* _Task to carry out_
Every line of the data should be written out exactly, with the pictures left out.

* _Provided data_
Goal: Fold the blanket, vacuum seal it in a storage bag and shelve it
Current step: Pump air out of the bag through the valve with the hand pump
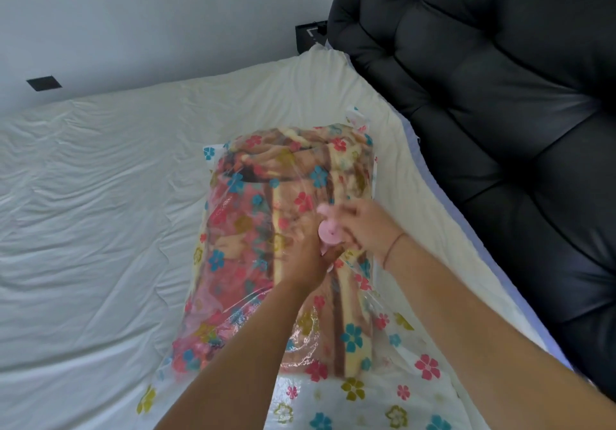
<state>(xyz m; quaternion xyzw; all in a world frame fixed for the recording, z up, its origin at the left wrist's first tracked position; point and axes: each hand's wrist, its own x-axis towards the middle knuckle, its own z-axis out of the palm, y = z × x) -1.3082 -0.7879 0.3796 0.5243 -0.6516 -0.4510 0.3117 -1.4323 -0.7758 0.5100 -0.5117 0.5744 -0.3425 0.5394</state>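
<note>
Clear flower-print storage bag (356,393) with blanket (293,176) inside, near bed (100,196) edge by headboard (500,96) — left hand (310,259), right hand (366,226) fingers pinching pink valve (328,234)

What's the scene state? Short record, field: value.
surface: white wrinkled bed sheet
storage bag: clear, flower print, lying on the sheet; near end flat
blanket: folded, inside the bag
valve: pink, on top of the bag
cap: pink, just beyond the valve, blurred
left hand: on the bag at the valve's near side; finger pose unclear
right hand: fingers curled at the cap, seems to pinch it
background: black tufted headboard
stage: bag looks puffy, not shelved
</note>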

* _Result for this task_
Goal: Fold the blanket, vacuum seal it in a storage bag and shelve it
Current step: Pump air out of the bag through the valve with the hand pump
<state>(xyz m; quaternion xyzw; all in a world frame fixed for the recording, z up, its origin at the left wrist's first tracked position; point and axes: each hand's wrist, its own x-axis towards the middle knuckle, its own z-axis out of the palm, y = z × x) -1.3082 -0.7879 0.3796 0.5243 -0.6516 -0.4510 0.3117 -1.4323 -0.7758 0.5100 -0.5117 0.5744 -0.3425 0.5394</state>
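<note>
Clear flower-print storage bag (356,393) with blanket (293,176) inside, near bed (100,196) edge by headboard (500,96) — left hand (310,259), right hand (366,226) fingers pinching pink valve (328,234)

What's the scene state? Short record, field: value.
surface: white wrinkled bed sheet
storage bag: clear, flower print, lying on the sheet; near end flat
blanket: folded, inside the bag
valve: pink, on top of the bag
cap: pink, just beyond the valve, blurred
left hand: on the bag at the valve's near side; finger pose unclear
right hand: fingers curled at the cap, seems to pinch it
background: black tufted headboard
stage: bag looks puffy, not shelved
</note>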

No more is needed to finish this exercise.